**Extracted entries:**
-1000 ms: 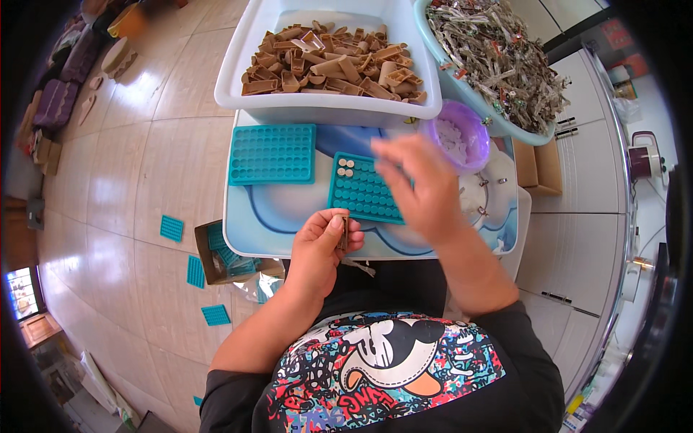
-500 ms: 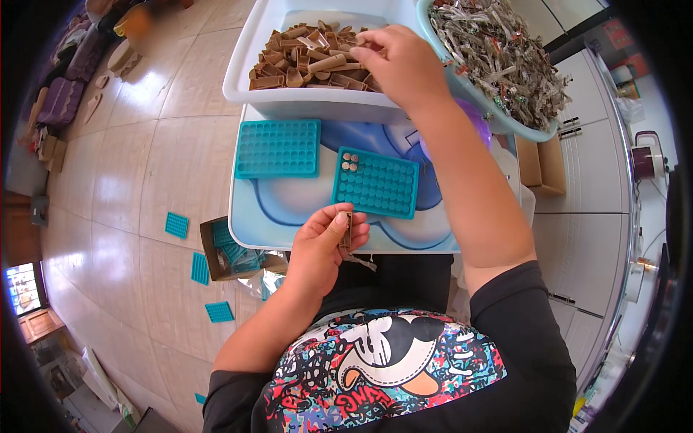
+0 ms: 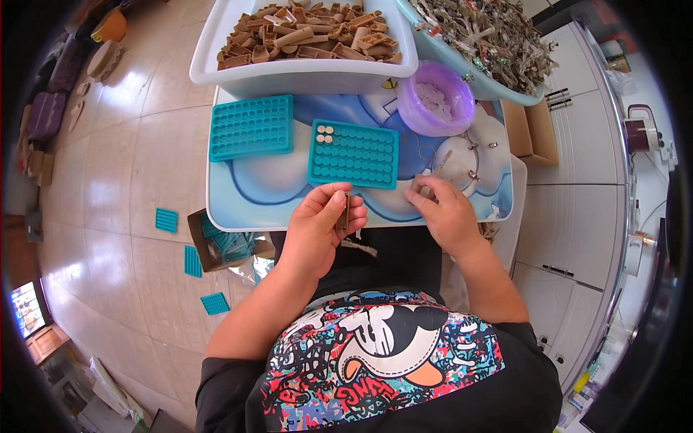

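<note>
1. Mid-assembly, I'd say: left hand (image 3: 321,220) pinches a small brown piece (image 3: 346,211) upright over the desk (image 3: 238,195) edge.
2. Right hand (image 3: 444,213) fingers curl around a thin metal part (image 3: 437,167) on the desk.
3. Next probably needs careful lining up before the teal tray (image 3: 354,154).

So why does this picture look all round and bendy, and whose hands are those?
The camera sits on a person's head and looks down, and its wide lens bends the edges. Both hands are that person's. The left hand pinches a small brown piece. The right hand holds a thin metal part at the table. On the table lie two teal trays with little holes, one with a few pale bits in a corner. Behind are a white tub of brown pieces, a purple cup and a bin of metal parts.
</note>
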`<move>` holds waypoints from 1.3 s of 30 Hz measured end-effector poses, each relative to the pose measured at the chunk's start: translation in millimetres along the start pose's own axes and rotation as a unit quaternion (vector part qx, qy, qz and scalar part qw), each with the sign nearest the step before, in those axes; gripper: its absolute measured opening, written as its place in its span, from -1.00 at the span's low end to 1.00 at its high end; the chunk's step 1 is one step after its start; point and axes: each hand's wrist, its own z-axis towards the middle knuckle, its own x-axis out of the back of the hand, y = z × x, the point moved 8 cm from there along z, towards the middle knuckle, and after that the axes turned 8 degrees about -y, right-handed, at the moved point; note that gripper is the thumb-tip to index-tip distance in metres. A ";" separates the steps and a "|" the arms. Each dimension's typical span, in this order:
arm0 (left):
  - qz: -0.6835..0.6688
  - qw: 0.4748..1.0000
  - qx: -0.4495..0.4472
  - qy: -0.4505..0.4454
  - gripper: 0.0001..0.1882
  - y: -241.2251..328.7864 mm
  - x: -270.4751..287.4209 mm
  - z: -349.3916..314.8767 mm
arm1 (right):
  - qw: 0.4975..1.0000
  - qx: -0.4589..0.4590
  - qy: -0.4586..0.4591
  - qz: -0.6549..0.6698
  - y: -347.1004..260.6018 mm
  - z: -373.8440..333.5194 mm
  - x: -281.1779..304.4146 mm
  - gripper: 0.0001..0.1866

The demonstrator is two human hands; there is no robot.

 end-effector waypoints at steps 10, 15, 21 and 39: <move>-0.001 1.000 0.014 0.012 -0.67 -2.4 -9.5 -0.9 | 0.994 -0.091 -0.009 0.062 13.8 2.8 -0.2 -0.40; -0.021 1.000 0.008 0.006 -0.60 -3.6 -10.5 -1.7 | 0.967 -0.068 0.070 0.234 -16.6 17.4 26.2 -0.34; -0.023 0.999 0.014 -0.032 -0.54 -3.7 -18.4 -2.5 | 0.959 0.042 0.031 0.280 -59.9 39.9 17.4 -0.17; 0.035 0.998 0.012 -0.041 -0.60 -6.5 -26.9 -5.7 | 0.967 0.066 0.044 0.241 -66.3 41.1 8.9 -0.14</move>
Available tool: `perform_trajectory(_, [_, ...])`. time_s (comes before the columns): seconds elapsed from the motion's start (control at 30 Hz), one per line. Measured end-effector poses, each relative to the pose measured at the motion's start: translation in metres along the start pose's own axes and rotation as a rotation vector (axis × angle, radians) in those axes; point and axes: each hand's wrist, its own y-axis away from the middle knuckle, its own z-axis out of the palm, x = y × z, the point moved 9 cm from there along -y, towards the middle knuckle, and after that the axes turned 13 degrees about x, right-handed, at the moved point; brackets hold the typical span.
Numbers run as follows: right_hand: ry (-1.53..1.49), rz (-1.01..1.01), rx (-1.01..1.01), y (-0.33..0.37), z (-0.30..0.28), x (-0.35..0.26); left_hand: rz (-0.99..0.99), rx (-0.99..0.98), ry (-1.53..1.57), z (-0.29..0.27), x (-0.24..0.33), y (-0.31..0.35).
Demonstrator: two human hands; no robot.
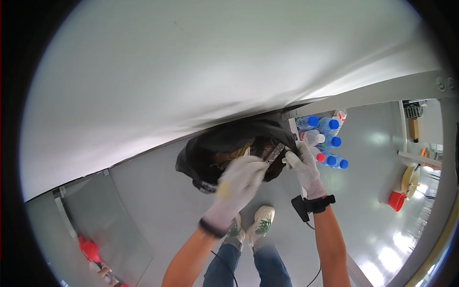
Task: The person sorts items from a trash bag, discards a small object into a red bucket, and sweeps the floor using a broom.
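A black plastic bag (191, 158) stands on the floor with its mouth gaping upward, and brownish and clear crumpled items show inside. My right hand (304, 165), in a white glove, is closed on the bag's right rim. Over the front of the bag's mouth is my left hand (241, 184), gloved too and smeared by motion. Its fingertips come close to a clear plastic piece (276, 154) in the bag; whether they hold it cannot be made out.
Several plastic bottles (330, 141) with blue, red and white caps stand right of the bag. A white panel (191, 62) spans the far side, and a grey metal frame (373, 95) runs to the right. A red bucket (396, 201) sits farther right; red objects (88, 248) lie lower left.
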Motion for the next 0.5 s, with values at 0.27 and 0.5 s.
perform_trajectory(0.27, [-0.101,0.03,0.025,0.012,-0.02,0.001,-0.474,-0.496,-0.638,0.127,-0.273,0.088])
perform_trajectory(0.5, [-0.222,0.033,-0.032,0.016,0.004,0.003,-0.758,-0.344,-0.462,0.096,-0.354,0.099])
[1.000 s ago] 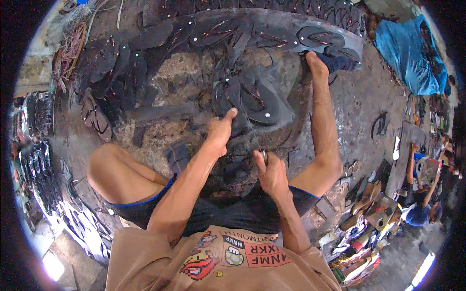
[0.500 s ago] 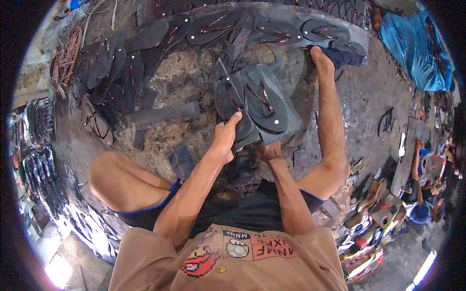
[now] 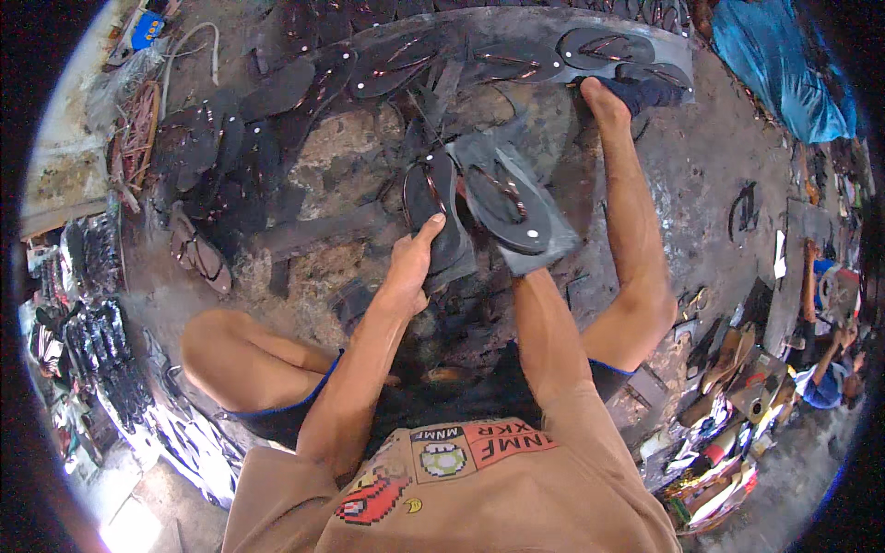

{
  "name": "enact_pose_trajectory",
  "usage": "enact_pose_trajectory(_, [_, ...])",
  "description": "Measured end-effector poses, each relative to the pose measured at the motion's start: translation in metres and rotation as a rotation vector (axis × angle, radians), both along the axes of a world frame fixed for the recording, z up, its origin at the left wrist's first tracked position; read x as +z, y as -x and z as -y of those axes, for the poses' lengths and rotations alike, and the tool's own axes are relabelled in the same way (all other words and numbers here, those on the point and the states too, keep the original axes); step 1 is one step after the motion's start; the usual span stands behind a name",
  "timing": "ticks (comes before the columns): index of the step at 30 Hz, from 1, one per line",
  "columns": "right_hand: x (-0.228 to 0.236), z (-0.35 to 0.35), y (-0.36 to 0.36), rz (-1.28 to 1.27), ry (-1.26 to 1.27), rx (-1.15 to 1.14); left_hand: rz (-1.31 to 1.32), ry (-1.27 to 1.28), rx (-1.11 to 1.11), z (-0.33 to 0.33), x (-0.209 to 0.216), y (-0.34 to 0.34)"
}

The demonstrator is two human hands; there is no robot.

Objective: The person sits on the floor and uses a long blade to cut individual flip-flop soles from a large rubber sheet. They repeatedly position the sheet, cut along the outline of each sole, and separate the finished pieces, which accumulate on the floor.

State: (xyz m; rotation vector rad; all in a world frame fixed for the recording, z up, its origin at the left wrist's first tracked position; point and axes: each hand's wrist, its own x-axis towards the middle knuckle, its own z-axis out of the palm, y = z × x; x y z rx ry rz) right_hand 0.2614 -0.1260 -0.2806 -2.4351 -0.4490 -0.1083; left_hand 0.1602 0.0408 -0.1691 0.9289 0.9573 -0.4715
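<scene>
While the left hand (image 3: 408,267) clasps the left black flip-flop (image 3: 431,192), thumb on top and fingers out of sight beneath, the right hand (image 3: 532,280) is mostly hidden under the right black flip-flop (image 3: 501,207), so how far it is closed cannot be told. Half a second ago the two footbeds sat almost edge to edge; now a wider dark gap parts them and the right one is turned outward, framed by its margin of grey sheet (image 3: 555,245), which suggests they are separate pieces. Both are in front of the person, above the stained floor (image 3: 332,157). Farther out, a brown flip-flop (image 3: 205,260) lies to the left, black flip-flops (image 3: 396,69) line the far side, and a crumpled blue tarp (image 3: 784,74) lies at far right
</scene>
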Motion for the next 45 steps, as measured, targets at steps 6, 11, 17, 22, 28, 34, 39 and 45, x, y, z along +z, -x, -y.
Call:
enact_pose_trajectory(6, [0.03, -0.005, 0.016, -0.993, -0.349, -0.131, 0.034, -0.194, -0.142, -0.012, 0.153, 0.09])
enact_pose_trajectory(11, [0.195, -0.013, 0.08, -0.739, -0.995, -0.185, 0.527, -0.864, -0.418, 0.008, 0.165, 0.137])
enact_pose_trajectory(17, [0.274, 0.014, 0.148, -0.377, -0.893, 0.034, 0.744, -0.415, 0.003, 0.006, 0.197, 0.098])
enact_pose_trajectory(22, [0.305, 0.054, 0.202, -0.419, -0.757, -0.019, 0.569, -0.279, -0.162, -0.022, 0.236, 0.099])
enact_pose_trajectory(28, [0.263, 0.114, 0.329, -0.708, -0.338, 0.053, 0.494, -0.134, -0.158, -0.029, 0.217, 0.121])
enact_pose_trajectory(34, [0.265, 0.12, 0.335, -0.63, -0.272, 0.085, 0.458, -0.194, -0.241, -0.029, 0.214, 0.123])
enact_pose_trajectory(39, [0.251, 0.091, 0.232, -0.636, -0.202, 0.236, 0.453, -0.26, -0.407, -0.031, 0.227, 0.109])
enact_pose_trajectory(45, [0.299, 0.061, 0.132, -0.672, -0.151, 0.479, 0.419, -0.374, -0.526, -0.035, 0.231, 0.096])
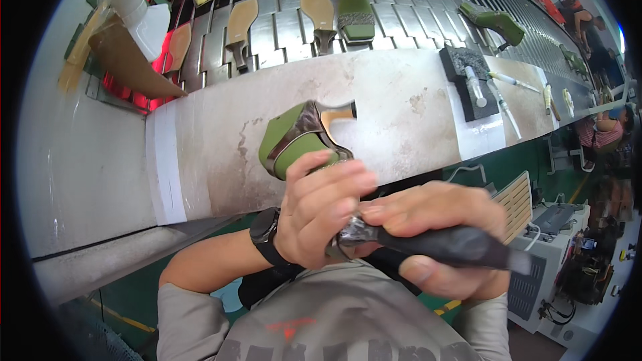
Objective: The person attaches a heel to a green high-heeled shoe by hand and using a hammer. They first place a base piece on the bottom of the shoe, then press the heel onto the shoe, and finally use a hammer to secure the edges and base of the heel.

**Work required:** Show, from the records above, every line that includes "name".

**Exercise answer:**
  "name": "enact_pose_trajectory",
  "description": "Measured end-effector poses, each relative to the pose measured at the motion's start: translation in metres and rotation as a rotation vector (axis × angle, radians), both along the axes of a world frame fixed for the recording, z up, its origin at the left wrist's first tracked position; read x as +z, y as -x and z as -y of those axes, for the poses' lengths and rotations alike, and the tool's own axes are relabelled in the same way (all other words and numbers here, those on the point and the states too, keep the original axes); step 1 is one step after the motion's start; the usual span stands behind a name",

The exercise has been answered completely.